NOAEL maternal toxicity:

Based on the Granulocytic (necrotizing) inflammation in the ileum and granulomas with or without necrosis in the mesenteric lymph nodes in females starting at 3 mg/kg, no NOAEL for maternal toxicity could be derived. These findings are in agreement with the results obtained in other repeated dose studies for this substance.

NOAEL developmental toxicity:

The study report concluded that on the basis of the observed incidence of unossified metatarsal #1 also at the lowest dose of 3 mg/kg, no developmental NOAEL for Etherdiamine C13i/acetate could be derived. However, there are some additional comments that can be made to this:

- None of these increased incidences of delayed ossifications was statistically significant.

- The effects as such is not severe (classified as variation) and are also commonly seen in control groups. Higer incidences of such delayed ossifications are often seen at levels that result to maternal toxicity, and these delays are considered to be rapidly catching up after birth under normal feeding conditions.

- When a delayed development is noted (secondary to maternal toxicity), which is plausible considering the lower fetal body weights observed in the high dose fetuses, the evaluation for skeletal variation in principal shows a pattern of delayed ossifications. It seems that the data in this study point a narrow impact on the ossification of metatarsal #1 alone which is also visible at lower dose levels, but do not indicate a delayed ossification of other structures that would also be expected. For example, the reported proportion of unossified sternebrae was even lower in the 3 mg/kg group than in the control.

 

Looking at the total picture, there is a clear dose related effects on maternal health and nutritional status, already visible from the lowest dose, that clearly has a dose related effect on fetal development as shown by decreased fetal BW and delayed fetal growth. For both a dose effect relation is visible, and effects certainly clear at the highest dose level.

However, for the low (and mid-dose) levels the effects seem to show increased incidence of delayed ossification as observed compared to control specifically of the metatarsalis, but not as clear as for the high dose, and adversity might be debatable.

Based on the arguments above, we consider the reported, statistically non-significant increased incidences of unossified metatarsal #1 as observed at 3 mg/kg bw, as not adverse. The NOAEL for developmental toxicity therefore is set at 3 mg/kg bw.

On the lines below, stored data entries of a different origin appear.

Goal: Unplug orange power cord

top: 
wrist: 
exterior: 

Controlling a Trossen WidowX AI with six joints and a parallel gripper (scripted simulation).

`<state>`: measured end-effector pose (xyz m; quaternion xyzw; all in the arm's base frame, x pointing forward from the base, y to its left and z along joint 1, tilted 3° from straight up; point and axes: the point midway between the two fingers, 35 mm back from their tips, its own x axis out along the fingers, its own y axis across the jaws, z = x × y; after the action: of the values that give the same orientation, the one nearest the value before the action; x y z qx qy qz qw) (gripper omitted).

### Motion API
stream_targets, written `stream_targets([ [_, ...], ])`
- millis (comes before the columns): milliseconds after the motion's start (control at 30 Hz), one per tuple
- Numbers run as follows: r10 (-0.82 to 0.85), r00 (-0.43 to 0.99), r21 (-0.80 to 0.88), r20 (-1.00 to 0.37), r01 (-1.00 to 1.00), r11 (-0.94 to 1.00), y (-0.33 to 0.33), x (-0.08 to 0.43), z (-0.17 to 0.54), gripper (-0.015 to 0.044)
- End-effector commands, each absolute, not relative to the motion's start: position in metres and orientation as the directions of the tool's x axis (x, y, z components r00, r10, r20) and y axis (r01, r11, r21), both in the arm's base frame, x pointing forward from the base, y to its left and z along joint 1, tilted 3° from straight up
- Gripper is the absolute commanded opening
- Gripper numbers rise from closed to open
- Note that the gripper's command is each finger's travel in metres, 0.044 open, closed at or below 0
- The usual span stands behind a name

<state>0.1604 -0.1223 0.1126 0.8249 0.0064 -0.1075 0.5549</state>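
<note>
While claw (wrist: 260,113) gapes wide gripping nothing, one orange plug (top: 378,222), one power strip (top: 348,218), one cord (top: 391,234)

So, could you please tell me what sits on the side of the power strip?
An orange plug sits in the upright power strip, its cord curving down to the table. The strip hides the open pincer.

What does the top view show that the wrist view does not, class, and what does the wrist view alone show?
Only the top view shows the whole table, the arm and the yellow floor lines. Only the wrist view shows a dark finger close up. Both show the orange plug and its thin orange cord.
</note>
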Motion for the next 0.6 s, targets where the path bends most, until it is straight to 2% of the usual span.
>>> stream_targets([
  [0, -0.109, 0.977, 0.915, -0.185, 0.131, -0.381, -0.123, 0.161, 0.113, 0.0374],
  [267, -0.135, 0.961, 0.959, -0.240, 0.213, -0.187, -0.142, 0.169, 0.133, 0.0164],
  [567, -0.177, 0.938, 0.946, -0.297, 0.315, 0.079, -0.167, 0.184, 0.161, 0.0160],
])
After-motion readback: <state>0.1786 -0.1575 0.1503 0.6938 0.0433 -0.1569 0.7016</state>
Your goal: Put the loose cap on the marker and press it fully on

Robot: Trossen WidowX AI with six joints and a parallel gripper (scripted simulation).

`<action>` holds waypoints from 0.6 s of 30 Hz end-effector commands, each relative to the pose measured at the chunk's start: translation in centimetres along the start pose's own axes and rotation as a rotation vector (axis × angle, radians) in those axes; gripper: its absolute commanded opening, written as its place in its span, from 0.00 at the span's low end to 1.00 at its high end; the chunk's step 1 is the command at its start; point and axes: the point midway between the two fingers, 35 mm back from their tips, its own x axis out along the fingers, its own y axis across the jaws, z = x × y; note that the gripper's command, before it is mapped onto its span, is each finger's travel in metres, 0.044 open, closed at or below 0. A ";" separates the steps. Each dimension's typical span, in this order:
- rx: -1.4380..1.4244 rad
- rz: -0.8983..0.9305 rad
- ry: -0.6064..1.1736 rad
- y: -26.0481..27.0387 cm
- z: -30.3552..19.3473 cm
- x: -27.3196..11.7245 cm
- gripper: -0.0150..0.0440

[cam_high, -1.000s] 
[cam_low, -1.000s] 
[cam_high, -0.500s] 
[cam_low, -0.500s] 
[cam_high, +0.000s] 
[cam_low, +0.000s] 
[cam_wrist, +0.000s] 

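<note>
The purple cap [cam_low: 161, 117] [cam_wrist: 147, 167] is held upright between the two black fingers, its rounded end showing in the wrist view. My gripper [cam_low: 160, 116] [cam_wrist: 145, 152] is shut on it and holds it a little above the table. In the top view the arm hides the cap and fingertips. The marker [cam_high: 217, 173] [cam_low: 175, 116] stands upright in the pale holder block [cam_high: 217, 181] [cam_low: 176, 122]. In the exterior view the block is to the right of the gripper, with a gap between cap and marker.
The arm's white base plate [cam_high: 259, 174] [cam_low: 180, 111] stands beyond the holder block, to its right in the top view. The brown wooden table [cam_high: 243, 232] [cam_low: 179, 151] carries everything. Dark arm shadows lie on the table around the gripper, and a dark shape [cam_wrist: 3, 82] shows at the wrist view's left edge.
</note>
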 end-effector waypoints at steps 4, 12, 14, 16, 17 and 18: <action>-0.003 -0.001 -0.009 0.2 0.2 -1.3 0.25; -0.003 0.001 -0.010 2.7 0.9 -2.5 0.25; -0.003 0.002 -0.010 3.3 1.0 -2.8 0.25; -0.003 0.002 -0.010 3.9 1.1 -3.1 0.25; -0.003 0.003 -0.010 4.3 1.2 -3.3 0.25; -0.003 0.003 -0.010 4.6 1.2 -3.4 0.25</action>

Justification for selection of Effect on developmental toxicity: via oral route:
Study evaluating developmental toxicity of high validity.

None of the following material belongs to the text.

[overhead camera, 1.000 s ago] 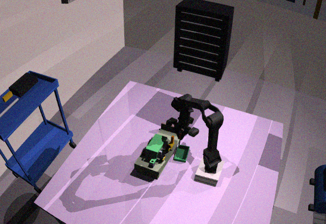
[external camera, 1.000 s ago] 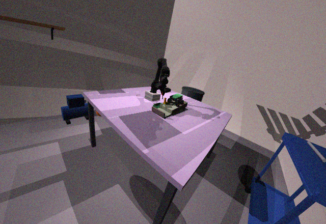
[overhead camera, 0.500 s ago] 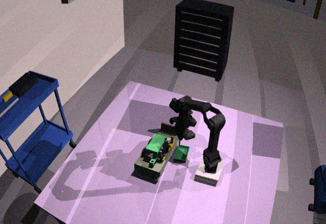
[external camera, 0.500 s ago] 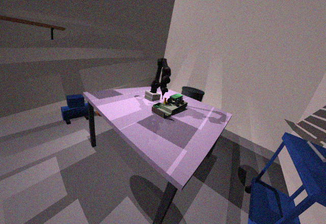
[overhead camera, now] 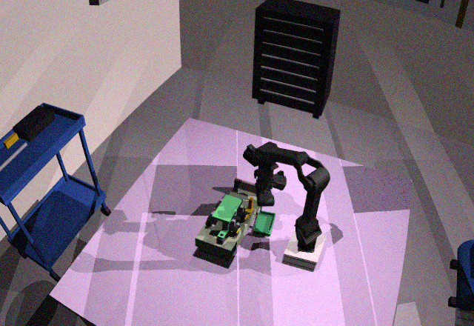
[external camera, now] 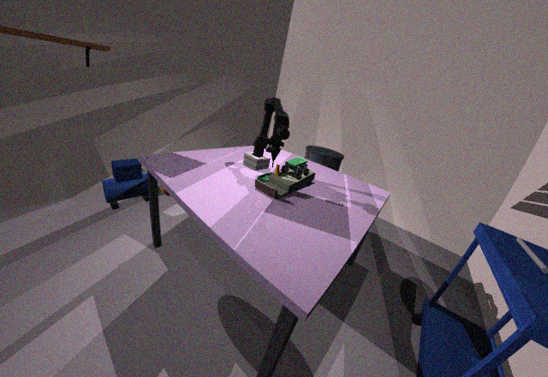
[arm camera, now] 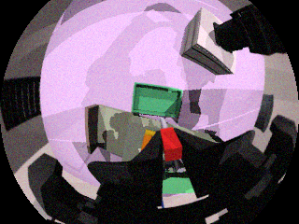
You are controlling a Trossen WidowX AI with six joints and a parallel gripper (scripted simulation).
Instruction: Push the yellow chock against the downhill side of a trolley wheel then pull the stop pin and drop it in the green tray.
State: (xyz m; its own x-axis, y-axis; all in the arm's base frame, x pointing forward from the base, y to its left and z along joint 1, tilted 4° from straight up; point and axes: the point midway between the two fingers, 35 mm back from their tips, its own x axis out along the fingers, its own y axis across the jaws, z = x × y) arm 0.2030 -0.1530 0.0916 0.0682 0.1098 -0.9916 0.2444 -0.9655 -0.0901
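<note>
My gripper point(external camera: 272, 163) point(arm camera: 166, 133) is shut on the red-headed stop pin point(arm camera: 171, 144), whose pale shaft points toward the green tray in the wrist view. The pin is raised off the ramp point(overhead camera: 212, 237) point(external camera: 288, 186) point(arm camera: 122, 138). The green-topped trolley point(overhead camera: 227, 207) point(external camera: 295, 161) point(arm camera: 177, 186) stands on the ramp. The chock's orange handle point(overhead camera: 250, 204) point(external camera: 277, 169) point(arm camera: 148, 139) stands upright by the trolley's downhill end; wheel contact is too small to tell. The empty green tray point(overhead camera: 264, 221) point(arm camera: 156, 100) lies beside the ramp, with the gripper above and near it.
The ramp's low end has a dark end board point(overhead camera: 244, 185) point(arm camera: 92, 129). A small green-topped block point(overhead camera: 221, 235) stands at the uphill end. The arm's pale base block point(overhead camera: 304, 251) point(external camera: 256, 160) point(arm camera: 206, 44) is on the far side of the tray from the ramp.
</note>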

Justification for selection of Effect on developmental toxicity: via inhalation route:
Likelihood of exposures via inhalation is low considering use and physical properties: The substance is very corrosive and its use is limited to industrial settings under controlled conditions. Also the high boiling point (> 300 °C) and low vapour pressure (0.005 Pa at 25°C) indicate that the potential for inhalation is not significant to justify this study.

Justification for selection of Effect on developmental toxicity: via dermal route:
Substance is corrosive. Effects will be characterized by local corrosive effects that are related to duration, quantity and concentration, rather than by systemic toxicity due to dermal uptake. Related to corrosive properties, exposures are likely to be limited in view of protective measures taken.

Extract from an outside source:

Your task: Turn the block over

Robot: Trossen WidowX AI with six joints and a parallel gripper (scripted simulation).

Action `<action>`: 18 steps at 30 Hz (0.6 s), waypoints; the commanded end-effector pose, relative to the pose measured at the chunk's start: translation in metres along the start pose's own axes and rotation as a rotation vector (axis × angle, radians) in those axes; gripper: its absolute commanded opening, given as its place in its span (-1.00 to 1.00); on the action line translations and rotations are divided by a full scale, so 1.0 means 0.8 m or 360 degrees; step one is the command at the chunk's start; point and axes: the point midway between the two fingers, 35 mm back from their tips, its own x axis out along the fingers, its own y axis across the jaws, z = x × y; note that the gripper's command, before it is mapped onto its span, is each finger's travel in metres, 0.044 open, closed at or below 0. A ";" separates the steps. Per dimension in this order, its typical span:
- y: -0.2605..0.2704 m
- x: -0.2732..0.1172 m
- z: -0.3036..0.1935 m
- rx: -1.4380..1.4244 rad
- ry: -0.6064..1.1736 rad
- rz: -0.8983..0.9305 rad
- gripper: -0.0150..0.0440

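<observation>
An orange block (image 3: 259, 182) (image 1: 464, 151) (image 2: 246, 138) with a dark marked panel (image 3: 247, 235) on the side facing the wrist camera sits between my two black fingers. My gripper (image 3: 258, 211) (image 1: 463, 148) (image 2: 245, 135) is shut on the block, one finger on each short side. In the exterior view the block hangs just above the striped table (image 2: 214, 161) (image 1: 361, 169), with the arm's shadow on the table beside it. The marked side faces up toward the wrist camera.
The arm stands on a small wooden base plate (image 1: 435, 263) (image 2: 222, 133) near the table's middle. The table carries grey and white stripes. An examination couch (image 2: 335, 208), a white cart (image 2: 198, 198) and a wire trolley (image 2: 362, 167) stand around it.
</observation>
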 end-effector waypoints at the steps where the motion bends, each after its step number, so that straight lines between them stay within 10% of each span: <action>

Justification for classification or non-classification

Study ofEtherdiamine C13i/acetate in a prenatal developmental toxicity study in rats has not shown reproductive or teratogenic effects. Developmental effects characterised as increased incidence of delayed ossification were only visible at maternal toxic dose levels, and are considered secondary to that.Further, in view of limited exposures, lack of effects on reproductive organs observed in repeated dose studies, and lack of effects on reproduction seen in reproduction and developmental toxicity studies on comparable fatty amine-like substances, there are no concerns for reproduction toxic effects by Etherdiamine C13i/acetate, and no classification for reproduction toxicity is required.